– Isso são sonhos, Mariana!…
– São sonhos, são; mas eu nunca sonhei nada que não acontecesse. Quando meu pai matou o almocreve, tinha eu sonhado que o via a dar um tiro noutro homem; antes de minha mãe morrer, acordei eu a chorar por ela, e mais ainda viveu dois meses… A gente da cidade ri-se dos sonhos, mas Deus sabe o que isto é… Aí vem meu pai… Senhor dos Passos! Não vá ser uma má nova!…
João da Cruz entrou com uma carta que recebeu da pobre do costume. Enquanto Simão leu a carta escrita do convento, Mariana fitou os seus grandes olhos azuis no rosto do académico, e, a cada contracção do rosto dele, angustiava-se-lhe a ela o coração.
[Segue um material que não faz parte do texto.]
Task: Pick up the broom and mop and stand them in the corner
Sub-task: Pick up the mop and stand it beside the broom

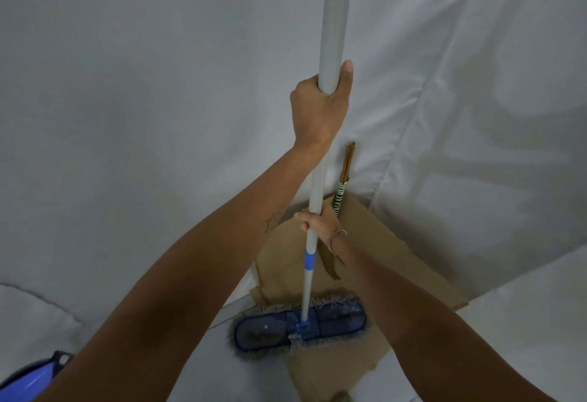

Não teve mão da sua ânsia, e perguntou:
– É notícia má?
– Tu és muito atrevida, rapariga! – disse João da Cruz.
– Não é, não – atalhou o estudante. – Não é má a notícia, Mariana. Senhor João, deixe-me ter na sua filha uma amiga, que os desgraçados é que sabem avaliar os amigos.
– Isso é verdade; mas eu não me atrevia a perguntar o que a carta diz.
– Nem eu perguntei, meu pai; foi porque me pareceu que o Sr. Simão estava aflito quando lia.
– E não se enganou – tornou o doente, voltando-se para o ferrador. – O pai arrastou Teresa ao convento.
– Sempre é patife duma vez! – disse o ferrador, fazendo com os braços instintivamente um movimento de quem aperta entre as mãos um pescoço.
Neste lance, um observador perspicaz veria luzir nos olhos de Mariana um clarão de inocente alegria.